I had ridden the bike on the trainer Saturday before I left so Sunday was run day. I got up to run and realized I hadn’t taken any running clothes. Luckily I had taken my running shoes so I ran in a cotton t-shirt and my workout shorts. You runners know that flabby legs rubbing together cause chafing and, to avoid the famed chafing incident of 2002, I searched all over and found Mom’s Vaseline. Without getting too crude you runners also know that a cotton shirt on a man’s cold erect nipples (temp was in the 40’s) causes painful chafing too. I wish I had remembered to put Vaseline there.

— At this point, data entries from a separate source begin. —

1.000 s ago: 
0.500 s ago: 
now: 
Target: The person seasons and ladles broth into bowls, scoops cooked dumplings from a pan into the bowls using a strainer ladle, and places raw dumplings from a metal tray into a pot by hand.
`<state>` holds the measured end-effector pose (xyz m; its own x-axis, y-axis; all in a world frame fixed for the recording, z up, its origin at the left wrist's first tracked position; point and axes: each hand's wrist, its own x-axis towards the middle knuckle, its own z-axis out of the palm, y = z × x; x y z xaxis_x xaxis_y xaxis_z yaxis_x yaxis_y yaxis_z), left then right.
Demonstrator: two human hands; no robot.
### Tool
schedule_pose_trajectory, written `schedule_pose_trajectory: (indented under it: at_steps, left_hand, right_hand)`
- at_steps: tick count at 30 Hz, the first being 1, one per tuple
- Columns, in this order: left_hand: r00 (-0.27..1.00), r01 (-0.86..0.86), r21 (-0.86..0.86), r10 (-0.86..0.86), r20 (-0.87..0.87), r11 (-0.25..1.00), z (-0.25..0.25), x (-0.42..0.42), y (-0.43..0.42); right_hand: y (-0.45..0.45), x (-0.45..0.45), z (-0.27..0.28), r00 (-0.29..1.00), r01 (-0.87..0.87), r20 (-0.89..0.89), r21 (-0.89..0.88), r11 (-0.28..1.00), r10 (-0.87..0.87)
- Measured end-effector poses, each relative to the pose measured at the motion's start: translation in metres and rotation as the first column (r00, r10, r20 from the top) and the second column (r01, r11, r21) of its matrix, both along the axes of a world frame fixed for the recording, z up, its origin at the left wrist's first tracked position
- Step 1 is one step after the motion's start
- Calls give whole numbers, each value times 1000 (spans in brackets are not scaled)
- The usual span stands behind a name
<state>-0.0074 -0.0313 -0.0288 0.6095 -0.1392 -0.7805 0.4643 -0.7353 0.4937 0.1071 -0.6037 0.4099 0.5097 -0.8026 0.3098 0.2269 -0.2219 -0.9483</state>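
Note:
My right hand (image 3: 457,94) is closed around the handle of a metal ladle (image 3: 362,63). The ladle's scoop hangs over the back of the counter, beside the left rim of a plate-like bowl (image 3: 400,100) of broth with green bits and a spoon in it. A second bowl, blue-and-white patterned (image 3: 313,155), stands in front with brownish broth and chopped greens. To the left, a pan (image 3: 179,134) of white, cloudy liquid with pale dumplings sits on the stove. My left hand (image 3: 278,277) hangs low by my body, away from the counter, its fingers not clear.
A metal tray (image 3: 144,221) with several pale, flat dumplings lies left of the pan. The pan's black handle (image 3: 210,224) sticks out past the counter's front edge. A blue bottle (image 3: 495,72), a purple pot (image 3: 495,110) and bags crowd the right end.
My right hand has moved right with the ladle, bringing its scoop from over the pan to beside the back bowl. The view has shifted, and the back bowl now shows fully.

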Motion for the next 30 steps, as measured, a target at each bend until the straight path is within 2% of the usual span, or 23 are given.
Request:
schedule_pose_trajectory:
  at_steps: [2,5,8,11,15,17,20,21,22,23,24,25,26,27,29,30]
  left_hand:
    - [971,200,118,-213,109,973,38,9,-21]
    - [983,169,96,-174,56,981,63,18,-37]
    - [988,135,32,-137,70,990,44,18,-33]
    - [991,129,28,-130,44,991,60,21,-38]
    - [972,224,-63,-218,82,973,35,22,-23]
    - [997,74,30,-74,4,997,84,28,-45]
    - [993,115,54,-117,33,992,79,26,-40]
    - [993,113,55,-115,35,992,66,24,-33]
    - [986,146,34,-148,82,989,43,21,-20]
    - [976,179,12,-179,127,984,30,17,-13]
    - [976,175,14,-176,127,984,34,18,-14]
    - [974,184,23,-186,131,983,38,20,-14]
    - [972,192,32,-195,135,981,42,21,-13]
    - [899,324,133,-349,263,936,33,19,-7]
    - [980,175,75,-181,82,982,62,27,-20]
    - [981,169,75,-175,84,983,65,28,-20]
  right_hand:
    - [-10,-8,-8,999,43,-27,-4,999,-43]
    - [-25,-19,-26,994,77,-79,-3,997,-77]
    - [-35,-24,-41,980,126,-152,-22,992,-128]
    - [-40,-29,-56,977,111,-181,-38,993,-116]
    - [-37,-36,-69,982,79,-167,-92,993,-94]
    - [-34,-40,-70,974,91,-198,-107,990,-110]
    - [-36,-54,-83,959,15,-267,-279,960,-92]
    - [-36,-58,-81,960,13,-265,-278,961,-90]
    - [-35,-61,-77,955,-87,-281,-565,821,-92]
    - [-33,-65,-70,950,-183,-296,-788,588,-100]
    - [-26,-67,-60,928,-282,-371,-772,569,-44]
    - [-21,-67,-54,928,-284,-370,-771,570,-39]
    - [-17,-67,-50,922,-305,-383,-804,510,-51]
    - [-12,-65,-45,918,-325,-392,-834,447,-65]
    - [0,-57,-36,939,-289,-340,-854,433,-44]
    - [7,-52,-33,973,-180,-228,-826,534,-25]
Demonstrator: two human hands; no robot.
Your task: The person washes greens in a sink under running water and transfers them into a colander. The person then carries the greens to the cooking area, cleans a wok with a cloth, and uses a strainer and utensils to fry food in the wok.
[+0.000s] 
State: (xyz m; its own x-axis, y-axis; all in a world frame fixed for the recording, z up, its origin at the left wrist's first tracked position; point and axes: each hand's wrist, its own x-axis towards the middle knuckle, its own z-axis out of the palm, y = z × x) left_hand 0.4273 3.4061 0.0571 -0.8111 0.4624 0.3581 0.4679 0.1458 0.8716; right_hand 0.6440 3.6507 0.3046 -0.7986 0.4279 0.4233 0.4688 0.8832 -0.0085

Mom had made some chocolate covered peanuts (one of my favorites) in Grand Rapids at Bill’s place and asked if I would take some down to Bob. I said no because I knew they would never make it and I’m trying to lose a few pounds. Good move except Mom left home-made turtles in her fridge in Hudson. Sorry Mom but 5 more seem to have vanished.

I rode the mountain bike on the bike trail for the first time today. I only went 15 miles. It felt great and I didn’t feel apprehensive. However the bike would skip a couple of teeth every 2  1/2 turns of the crank so I was a little nervous that the chain would break when I was down at the turn-around (10 miles from the car) and I cut it a little short. With a mile to go the skipping stopped. With all these fiascos I’m headed home. I plan to leave here on the 13th and arrive on the 14th. I’ll adjust the days based on the weather going through the driving route. Turn the lights on so I’ll know when I’m in Hastings.